Aggregation Strategies

The Aggregator is the mathematical core of the federated synchronization step. It dictates exactly how divergent client weights are mathematically fused into a consensus model.

FedPilot ships with two primary aggregation algorithms, both living in src/core/aggregator/.


1. FedAvg — Federated Averaging

The industry standard baseline. It performs a weighted average of all incoming model updates, where the weight for each client is proportional to the size of its local dataset.

\[w_{\text{global}} = \sum_{i=1}^{N} \frac{n_i}{N_{\text{total}}} \cdot w_i\]

Where $n_i$ is the number of local samples for client $i$, and $N_{\text{total}} = \sum n_i$.

Characteristics:

  • Best For: IID (Independent and Identically Distributed) data, where clients hold roughly balanced class distributions.
  • Speed: Extremely fast — a single weighted sum over the parameter tensors.
  • Weakness: If clients have highly heterogeneous (non-IID) data, local gradients point in completely different directions. Averaging them directly causes client drift — the global model oscillates and can fail to converge entirely.

Config:

aggregation_strategy: "FedAvg"
aggregation_sample_scaling: true  # Scale by n_i / N_total (recommended)

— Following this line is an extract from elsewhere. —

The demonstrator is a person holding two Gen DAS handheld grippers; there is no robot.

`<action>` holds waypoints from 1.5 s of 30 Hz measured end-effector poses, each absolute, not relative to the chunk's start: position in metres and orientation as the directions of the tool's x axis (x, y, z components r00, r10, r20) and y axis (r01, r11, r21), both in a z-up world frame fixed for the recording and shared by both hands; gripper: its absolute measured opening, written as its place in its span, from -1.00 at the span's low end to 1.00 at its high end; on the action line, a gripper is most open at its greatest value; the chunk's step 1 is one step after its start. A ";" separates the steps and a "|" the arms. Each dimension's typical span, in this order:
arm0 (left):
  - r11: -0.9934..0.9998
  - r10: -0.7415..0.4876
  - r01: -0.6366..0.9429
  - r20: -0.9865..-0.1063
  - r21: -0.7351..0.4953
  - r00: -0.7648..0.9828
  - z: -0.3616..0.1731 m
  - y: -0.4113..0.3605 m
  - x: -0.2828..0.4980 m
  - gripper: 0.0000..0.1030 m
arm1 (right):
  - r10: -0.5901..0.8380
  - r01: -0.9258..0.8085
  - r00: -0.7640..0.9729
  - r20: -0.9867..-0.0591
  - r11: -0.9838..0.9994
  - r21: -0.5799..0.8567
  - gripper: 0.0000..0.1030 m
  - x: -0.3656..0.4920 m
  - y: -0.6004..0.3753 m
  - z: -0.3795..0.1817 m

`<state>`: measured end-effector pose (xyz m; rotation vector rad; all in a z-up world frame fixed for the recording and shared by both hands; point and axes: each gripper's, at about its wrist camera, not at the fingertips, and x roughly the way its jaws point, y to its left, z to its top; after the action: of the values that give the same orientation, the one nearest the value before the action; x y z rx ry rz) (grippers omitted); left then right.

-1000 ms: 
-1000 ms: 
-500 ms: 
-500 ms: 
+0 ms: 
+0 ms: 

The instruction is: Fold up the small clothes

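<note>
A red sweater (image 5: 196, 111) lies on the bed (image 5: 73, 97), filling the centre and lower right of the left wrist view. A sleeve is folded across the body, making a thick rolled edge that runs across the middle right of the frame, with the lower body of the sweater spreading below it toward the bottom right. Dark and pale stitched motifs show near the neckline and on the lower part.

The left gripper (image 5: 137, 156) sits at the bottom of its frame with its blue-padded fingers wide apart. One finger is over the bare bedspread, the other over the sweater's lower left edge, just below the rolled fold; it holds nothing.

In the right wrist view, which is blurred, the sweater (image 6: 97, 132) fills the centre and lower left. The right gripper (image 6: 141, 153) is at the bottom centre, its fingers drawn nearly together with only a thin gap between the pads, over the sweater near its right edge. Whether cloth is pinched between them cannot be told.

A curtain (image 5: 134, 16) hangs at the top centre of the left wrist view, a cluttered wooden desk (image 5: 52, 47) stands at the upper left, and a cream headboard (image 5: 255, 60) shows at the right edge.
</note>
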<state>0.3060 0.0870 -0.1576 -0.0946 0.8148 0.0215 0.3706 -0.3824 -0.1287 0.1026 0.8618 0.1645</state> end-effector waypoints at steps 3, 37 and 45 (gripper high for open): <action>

2. FedProx — Federated Proximal

Designed specifically to combat non-IID data divergence. FedProx modifies the local training objective by adding a proximal regularization term that anchors each client to the global model:

\[\min_w \sum_{i=1}^{N} F_i(w) + \frac{\mu}{2} \| w - w_{\text{global}} \|^2\]

This forces the local PyTorch optimizer to “stay close” to the global model during its local epochs, preventing aggressive overfitting to a weird local data slice.

Characteristics:

  • Best For: Highly heterogeneous data (e.g., data_distribution_kind: "90" for extreme non-IID).
  • Speed: Slightly slower — the proximal penalty is computed and added to the loss at each local step.
  • Hyperparameter: Requires tuning the $\mu$ (mu) proximal coefficient.

Config:

aggregation_strategy: "FedProx"
mu: 0.01    # Start here; increase for stronger regularization on severe non-IID

When to Use Which

Scenario Recommended Strategy
IID data, same dataset across clients FedAvg
Mild non-IID (distribution_kind: "20") FedAvg
Moderate non-IID (distribution_kind: "50") Either — benchmark both
Severe non-IID (distribution_kind: "90") FedProx
Dirichlet heterogeneity (distribution_kind: "dir") FedProx
FEMNIST or Shakespeare (natural non-IID) FedProx

Pro tip: Enable data-driven clustering alongside FedAvg. By grouping clients with similar distributions into ICRF communities, you reduce within-community heterogeneity enough that FedAvg can converge effectively — without the FedProx overhead.


Adding Custom Aggregators

Unlike topologies and metrics, the aggregation layer does not use a decorator-based registry. There is no @register_aggregator decorator in the codebase.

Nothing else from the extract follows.